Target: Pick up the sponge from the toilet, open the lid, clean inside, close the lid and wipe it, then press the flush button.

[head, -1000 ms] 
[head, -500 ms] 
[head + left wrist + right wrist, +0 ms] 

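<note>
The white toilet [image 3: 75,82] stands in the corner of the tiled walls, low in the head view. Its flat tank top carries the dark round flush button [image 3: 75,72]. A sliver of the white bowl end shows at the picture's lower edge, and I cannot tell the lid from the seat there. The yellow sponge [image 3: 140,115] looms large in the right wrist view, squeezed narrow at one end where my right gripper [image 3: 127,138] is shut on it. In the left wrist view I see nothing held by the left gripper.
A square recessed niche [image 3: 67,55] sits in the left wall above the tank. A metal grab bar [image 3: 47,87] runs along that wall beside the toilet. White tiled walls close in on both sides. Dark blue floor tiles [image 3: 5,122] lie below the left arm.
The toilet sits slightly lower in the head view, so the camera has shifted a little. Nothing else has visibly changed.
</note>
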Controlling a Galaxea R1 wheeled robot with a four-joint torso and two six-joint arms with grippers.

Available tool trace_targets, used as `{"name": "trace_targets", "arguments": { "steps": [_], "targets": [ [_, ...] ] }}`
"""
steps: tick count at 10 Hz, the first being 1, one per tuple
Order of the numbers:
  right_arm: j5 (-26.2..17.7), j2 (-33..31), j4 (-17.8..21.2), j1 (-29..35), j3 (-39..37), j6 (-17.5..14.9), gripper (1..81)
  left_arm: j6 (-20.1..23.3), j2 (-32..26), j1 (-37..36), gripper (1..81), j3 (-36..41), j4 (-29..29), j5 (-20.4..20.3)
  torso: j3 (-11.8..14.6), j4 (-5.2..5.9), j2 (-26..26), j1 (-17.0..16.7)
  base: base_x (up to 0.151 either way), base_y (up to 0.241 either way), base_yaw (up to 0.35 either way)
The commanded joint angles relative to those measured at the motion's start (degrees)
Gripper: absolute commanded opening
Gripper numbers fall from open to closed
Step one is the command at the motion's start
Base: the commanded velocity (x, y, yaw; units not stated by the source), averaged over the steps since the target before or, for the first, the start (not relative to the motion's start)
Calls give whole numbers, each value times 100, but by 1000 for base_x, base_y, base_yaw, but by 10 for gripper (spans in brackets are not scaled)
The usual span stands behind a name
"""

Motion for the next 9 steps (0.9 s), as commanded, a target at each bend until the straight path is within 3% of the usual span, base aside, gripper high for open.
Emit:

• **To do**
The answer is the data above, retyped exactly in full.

• **Result of the task**
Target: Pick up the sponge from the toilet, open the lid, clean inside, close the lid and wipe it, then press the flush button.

[head, -1000 ms] 
[head, -500 ms] 
[head + left wrist + right wrist, +0 ms] 

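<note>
The white toilet [image 3: 75,82] stands in the corner of the tiled walls, low in the head view. Its flat tank top carries the dark round flush button [image 3: 75,72]. A sliver of the white bowl end shows at the picture's lower edge, and I cannot tell the lid from the seat there. The yellow sponge [image 3: 140,115] looms large in the right wrist view, squeezed narrow at one end where my right gripper [image 3: 127,138] is shut on it. In the left wrist view I see nothing held by the left gripper.
A square recessed niche [image 3: 67,55] sits in the left wall above the tank. A metal grab bar [image 3: 47,87] runs along that wall beside the toilet. White tiled walls close in on both sides. Dark blue floor tiles [image 3: 5,122] lie below the left arm.
The toilet sits slightly lower in the head view, so the camera has shifted a little. Nothing else has visibly changed.
</note>
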Controlling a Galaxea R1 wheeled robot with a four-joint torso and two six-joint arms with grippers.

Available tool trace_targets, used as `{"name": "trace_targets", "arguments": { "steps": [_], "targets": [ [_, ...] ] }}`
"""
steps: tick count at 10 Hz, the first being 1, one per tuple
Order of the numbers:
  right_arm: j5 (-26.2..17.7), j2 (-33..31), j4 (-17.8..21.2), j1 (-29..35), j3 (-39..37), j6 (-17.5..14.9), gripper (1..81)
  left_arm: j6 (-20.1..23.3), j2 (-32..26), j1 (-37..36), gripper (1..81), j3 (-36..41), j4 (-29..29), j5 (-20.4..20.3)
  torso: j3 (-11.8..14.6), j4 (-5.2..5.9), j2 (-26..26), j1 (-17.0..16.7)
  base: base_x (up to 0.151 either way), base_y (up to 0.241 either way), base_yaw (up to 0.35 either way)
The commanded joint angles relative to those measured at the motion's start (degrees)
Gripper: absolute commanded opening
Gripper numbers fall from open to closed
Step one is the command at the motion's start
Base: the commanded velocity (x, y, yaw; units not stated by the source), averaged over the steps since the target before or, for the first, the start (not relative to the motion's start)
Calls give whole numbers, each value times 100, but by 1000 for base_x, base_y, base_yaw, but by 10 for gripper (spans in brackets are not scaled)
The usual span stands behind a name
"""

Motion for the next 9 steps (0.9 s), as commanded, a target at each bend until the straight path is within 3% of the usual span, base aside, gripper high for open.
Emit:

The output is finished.